New multi-functional catalyst coated membrane structure for improved water electrolysis

Abstract

The state of proton exchange membrane water electrolysis (PEMWE) technology is largely dependent on conventional iridium catalyst layers with a lack of material and structural alternatives. For the first time, a catalyst coated membrane (CCM) structure is demonstrated to improve iridium catalyst utilization and decrease hydrogen crossover simultaneously. The anode catalyst layer is composed of an electrolessly-deposited Pt layer (<130 μg cm−2) at the membrane surface with a lower loading of iridium oxide catalyst (∼1.2 mg cm−2 IrOx) sprayed on the platinized membrane with variable thicknesses.
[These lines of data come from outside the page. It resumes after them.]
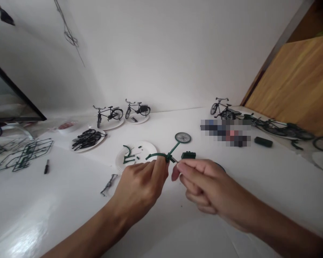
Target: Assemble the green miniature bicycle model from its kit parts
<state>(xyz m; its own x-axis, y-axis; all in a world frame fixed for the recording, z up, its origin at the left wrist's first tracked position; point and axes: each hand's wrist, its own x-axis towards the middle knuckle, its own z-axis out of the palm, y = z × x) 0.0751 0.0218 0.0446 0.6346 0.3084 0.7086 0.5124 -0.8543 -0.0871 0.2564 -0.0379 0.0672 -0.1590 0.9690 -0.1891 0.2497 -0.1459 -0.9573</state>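
Left grip: clamped on green plastic bicycle frame
Right grip: pinching slim metallic rod at frame

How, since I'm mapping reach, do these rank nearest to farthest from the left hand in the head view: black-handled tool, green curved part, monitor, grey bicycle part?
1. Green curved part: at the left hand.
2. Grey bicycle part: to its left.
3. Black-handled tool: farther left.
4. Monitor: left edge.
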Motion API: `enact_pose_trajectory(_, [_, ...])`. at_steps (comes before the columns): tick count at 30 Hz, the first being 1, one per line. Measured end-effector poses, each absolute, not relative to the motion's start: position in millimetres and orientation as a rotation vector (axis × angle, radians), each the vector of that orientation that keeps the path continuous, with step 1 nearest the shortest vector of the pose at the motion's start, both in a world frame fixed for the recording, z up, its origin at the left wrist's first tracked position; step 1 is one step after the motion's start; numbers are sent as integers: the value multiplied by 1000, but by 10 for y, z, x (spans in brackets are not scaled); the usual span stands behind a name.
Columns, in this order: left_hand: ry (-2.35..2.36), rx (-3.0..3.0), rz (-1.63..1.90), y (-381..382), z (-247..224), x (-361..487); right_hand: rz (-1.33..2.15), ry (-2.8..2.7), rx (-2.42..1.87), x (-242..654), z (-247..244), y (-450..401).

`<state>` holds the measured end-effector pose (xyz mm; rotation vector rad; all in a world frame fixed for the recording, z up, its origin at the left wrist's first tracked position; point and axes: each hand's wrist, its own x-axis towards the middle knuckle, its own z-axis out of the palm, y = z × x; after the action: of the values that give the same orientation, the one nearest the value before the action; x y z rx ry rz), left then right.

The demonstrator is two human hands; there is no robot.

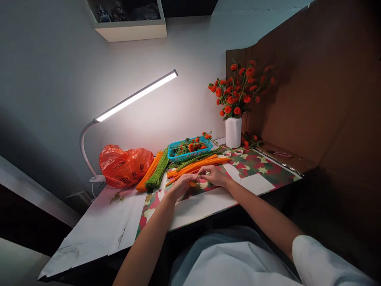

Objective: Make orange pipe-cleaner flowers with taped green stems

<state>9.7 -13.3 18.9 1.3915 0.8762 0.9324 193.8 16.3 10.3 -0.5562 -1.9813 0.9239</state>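
Both hands met over the counter (pixel 208 202). The left hand (pixel 181 186) pinched a small orange pompom (pixel 193 183) while the right hand (pixel 212 174) closed its fingertips on the piece, apparently steadying it for fine work. Orange and green stems (pixel 196 163) lay just beyond the hands, within easy reach.

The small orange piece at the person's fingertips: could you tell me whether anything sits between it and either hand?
Nothing visible does. The left hand and right hand both meet at the small orange piece, over the patterned mat. The pile of orange stems lies just behind them.
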Motion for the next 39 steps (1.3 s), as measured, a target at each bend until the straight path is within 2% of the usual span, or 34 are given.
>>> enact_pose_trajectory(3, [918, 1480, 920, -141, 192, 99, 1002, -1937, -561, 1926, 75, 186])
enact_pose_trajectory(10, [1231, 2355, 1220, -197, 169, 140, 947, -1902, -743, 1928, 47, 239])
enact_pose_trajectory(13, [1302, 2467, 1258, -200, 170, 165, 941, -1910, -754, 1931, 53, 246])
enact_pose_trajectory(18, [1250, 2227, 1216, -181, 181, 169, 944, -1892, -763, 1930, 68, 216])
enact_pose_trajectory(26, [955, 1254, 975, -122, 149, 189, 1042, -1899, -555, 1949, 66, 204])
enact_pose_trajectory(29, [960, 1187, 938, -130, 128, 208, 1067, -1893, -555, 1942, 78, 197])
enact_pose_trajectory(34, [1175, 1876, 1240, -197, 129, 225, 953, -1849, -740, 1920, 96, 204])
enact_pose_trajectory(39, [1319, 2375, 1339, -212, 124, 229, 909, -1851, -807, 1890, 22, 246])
These samples were subjected to rigorous catalyst characterization and crossover evaluation via a benchtop modified rotating disk electrode (MRDE) and an electrolysis cell (50 cm2), respectively. The MRDE results show that the CCM structure with the electroless Pt layer decreases the potential by as much as 100–200 mV at 1 A cm−2. At the unit cell level, the performance enhancement was in the range of 400–600 mV at 2 A cm−2. The parasitic hydrogen crossover current density is reduced by about 40 % when comparing this novel structure approach to baseline CCMs. This multi-functional CCM structure can potentially reshape the standards for PEM and for alkaline electrolyte membrane water electrolysis.